On Wednesday, May 10, 2017, the Internal Revenue Service (IRS) Large Business and International Division (LB&I) hosted a webinar with the Association of International Certified Professional Accountants (AICPA) regarding LB&I’s recently-announced campaigns targeting inbound distributors and taxpayers who either were declined by, or withdrew from, the IRS’s Offshore Voluntary Disclosure Program (OVDP). Our previous coverage of LB&I’s campaign initiatives can be found here. The slides from the presentation are available here.
As described by the IRS, this campaign is intended to address transfer pricing in the context of United States distributors of goods sourced from foreign-related parties that may have reported gains or losses that are not commensurate with the functions performed and the risk assumed.
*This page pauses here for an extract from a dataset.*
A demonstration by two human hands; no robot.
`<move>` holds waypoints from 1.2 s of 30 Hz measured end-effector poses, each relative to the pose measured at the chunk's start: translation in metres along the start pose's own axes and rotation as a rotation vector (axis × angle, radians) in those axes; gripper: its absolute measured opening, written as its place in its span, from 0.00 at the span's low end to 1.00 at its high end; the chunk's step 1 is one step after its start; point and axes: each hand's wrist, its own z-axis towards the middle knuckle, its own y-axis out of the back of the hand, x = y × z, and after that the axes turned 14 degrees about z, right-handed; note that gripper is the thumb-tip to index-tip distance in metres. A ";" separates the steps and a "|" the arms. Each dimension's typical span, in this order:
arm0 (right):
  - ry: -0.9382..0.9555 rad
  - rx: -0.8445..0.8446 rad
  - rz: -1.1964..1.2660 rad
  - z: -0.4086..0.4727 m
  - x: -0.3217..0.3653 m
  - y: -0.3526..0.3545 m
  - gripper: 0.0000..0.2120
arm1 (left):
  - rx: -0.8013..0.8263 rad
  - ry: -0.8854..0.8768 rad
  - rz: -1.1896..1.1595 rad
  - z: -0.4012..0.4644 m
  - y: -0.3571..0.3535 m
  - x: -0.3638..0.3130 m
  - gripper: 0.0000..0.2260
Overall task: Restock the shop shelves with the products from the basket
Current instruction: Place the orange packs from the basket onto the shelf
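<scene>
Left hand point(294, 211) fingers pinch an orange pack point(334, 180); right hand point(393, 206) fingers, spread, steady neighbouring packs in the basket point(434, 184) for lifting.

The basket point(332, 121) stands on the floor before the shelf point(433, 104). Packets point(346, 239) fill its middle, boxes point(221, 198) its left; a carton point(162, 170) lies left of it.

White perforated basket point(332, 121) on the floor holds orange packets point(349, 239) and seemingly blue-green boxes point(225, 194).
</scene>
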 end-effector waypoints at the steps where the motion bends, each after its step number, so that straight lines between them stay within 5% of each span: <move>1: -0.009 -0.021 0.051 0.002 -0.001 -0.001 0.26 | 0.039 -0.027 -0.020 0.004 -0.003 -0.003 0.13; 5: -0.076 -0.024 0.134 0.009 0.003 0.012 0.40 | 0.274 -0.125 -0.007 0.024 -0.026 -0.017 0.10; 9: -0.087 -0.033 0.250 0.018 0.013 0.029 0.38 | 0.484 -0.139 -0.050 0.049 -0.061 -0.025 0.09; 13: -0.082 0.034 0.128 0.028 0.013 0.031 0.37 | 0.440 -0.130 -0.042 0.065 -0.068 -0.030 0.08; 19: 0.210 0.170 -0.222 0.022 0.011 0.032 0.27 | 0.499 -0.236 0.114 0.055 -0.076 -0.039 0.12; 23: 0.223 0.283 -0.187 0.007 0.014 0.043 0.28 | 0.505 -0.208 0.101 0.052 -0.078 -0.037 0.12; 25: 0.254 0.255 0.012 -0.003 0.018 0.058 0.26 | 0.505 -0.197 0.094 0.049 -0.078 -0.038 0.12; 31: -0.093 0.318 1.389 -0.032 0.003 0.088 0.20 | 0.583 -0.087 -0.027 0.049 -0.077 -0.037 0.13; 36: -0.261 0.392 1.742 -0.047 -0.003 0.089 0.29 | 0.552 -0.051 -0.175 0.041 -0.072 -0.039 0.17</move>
As discussed in Wednesday’s webinar, this campaign is somewhat unique in that the IRS is still evaluating whether this issue presents an actual—rather than a mere potential—threat of noncompliance. The IRS has identified a series of returns to be sent into the field for examination, but is currently holding them to evaluate whether a genuine threat of noncompliance exists. The IRS also stated that the campaign is being designed to allow for flexibility to release returns quickly, if compliance can be readily ascertained.
IRS officials explained that this campaign is intended to impact the “mid-market” segment, which is ill-defined within the IRS organizational structure. These are businesses with revenues of $10 million or higher but which are not currently audited within the IRS’s Coordinated Industry Cases (CIC) program.
The selection of returns for this campaign, at present, has not been based upon new Country-by-Country Reporting requirements under Base Erosion and Profit Sharing (BEPS) and the new IRS Form 8975, which has not been filed yet by many taxpayers. Importantly, participating IRS officials offered that the Form 8275 is intended to be used “strictly for high level risk assessment” and “not as a basis for any sort of transfer pricing adjustment.”
A question was raised regarding the role of taxpayers’ transfer pricing documentation in potential campaign examinations. The IRS stated that this documentation will be reviewed in individual exams, and examination agents are to be trained to understand the business model of the examined taxpayer and the work the taxpayer has done up front regarding transfer pricing.
The IRS also clarified a misperception about its new campaign related to the Offshore Voluntary Disclosure Program. This campaign is intended to address two types of cases: (1) taxpayers rejected from participation in the OVDP at preclearance (declines), and (2) taxpayers who voluntarily withdrew from the OVDP process prior to formal acceptance into the program (withdrawals). The campaign does not address two similar types of cases—opt-outs, where a taxpayer voluntarily chooses to resolve a case with the IRS outside the OVDP, and removals, where the IRS removes a taxpayer from the OVDP after his/her formal acceptance into it.
The IRS estimated the number of affected taxpayers in this campaign, at present, exceeds 6,000. These taxpayers have essentially self-identified through their efforts to enter the OVDP; the IRS has not identified these taxpayers through Foreign Account Tax Compliance Act (FATCA) reporting or other third-party sources at this stage.
There will not be a focus on US-based or non-US-based taxpayers. The IRS clarified that the campaign will be focusing on taxpayers who have both unreported income related to foreign accounts and issues with non-filing of offshore information returns, rather than focusing on taxpayers whose only issue is delinquent filing of offshore information returns.
The campaign will explore three major options for covered taxpayers: (1) taking no action, for taxpayers who have voluntarily come into compliance on their own; (2) examination, for taxpayers who have not; and (3) a “soft letter” program for taxpayers who may have non-compliance issues that are “immaterial.” The IRS explained that prospective compliance alone is likely not enough for a no-action determination; the IRS will be looking at compliance for all years for which there is an open statute of limitations. Regarding soft letters, there is no set standard for materiality; there will be no streamlined audit process or de minimis dollar-threshold, and each case will turn on its own facts and circumstances. The soft letters will require taxpayers to take action by filing returns or making payments; they will not simply be warning letters. It is possible that these cases will be referred back to the Criminal Investigation Division when in exam.
Campaigns as a Whole
LB&I has set internal performance metrics for each of the campaigns that have been announced, and will be monitoring each of them to evaluate their success.